The Initial Purchasers and their
affiliates have performed investment banking, commercial banking and advisory
services for Rite Aid from time to time for which they have received customary
fees and expenses. Citigroup Global Markets Inc. acted and is acting as joint
lead arranger and joint book-runner, and an affiliate of Citigroup Global
Markets Inc. is the administrative agent and collateral agent, under Rite Aid's
senior secured credit facility,
Tranche 4
Term Loan and the anticipated New Revolver. Banc of America
Securities LLC acted and is acting as joint lead arranger, and joint book-runner
and an affiliate of Banc of America Securities LLC is the syndication agent,
under Rite Aid's senior secured credit facility, Tranche 4 Term Loan and
the anticipated New Revolver. Wachovia Capital Markets, LLC is acting
as joint lead arranger and joint book-runner and an affiliate of Wachovia
Capital Markets, LLC is acting as co-documentation agent under Rite Aid's
Tranche 4 Term Loan and the anticipated New Revolver. Affiliates of the
Initial Purchasers are lenders under Rite Aid's senior secured credit facility,
Tranche 4 Term Loan and the anticipated New Revolver. In connection with
these roles, the Initial Purchasers and their respective affiliates each
received, and will receive, customary fees. Affiliates of one or more
of the Initial Purchasers are lenders under Rite Aid's existing revolving credit
facility being repaid in connection with the Offering and the anticipated New
Revolver.
See the disclosure in Item 2.03 below
for disclosure regarding the Indenture (as defined below). Such
disclosure is incorporated by reference into this Item 1.01.
Item
2.03 Creation of a Direct Financial Obligation or an Obligation Under
an Off-Balance Sheet Arrangement of a Registrant
The information regarding the Notes set
forth in Item 1.01 above is incorporated herein by reference.

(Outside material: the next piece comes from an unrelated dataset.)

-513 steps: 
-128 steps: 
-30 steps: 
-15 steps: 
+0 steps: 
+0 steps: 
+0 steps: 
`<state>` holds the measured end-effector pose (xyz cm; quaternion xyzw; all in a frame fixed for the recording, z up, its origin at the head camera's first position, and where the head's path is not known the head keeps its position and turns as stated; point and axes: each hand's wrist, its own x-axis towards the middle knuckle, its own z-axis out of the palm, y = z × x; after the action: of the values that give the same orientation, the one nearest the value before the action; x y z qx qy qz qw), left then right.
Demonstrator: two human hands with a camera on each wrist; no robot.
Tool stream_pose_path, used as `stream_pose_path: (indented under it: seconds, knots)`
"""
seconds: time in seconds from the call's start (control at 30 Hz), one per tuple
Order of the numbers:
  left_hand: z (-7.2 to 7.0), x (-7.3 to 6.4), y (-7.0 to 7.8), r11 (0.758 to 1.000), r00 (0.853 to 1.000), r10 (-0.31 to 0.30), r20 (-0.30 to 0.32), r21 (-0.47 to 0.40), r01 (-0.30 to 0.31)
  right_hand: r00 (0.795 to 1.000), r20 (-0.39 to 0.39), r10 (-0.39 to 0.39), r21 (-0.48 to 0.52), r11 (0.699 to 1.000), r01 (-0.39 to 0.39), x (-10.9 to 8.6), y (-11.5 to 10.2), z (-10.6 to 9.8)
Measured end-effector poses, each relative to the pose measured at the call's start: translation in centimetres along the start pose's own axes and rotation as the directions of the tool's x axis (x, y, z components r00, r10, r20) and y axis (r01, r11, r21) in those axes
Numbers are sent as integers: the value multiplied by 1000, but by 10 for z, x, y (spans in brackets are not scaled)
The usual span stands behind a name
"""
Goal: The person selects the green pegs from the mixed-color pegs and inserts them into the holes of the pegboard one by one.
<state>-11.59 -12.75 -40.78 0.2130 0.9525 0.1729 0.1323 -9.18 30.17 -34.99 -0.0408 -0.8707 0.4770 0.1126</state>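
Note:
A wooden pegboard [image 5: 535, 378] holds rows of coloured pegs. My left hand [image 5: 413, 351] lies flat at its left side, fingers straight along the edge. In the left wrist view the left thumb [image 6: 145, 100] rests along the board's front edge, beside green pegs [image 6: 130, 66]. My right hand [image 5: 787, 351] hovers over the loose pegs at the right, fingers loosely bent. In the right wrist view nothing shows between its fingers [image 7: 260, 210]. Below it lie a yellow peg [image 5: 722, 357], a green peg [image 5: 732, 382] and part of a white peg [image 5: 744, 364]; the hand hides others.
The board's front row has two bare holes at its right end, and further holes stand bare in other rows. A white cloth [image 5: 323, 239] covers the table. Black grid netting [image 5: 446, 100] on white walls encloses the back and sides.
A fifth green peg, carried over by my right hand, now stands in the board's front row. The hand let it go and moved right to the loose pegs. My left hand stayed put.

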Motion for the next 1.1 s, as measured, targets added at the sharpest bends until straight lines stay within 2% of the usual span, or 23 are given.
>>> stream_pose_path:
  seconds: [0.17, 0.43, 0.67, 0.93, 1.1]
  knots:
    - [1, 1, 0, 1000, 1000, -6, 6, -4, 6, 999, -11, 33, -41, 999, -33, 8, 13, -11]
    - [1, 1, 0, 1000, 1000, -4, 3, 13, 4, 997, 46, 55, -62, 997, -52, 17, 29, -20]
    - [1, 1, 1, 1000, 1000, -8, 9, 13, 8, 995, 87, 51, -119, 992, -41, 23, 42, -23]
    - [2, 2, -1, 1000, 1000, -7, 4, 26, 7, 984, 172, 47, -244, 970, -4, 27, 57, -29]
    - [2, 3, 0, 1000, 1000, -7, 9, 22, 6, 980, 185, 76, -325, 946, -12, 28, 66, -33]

The Notes were issued pursuant to an
indenture, dated as of June 12, 2009, among the Company, The Bank of New York
Mellon Trust Company, N.A., as trustee, and the Subsidiary Guarantors (the
"Indenture"). At any time and from time to time, prior to June 12,
2012, Rite Aid may redeem up to a maximum of 35% of the original aggregate
principal amount of the Notes with the proceeds of one or more equity offerings,
at a redemption price equal to 109.750% of the principal amount thereof, plus
accrued and unpaid interest thereon, if any, to, but not including, the
redemption date (subject to the right of holders of record on the relevant
record date to receive interest due on the relevant interest payment date);
provided that:
(i) at least 65% of the original aggregate principal amount of the Notes remains
outstanding; and (ii) the redemption occurs within 75 days of the completion of
such equity offering upon not less than 30 nor more than 60 prior days
notice. Prior to June 12, 2013, Rite Aid may redeem some or all of
the Notes by paying a "make-whole" premium based on U.S. Treasury
Rates. On or after June 12, 2013, and on or after June 12 of the
relevant year listed below, Rite Aid may redeem some or all of the Notes at the
prices listed below, plus accrued and unpaid interest, if any, to, but not
including, the redemption date (subject to the right of holders of record on the
relevant record date to receive interest due on the relevant interest payment
date): 2013 at a redemption price of 104.875%; 2014 at a redemption price of
102.438% and thereafter at a redemption price of 100%.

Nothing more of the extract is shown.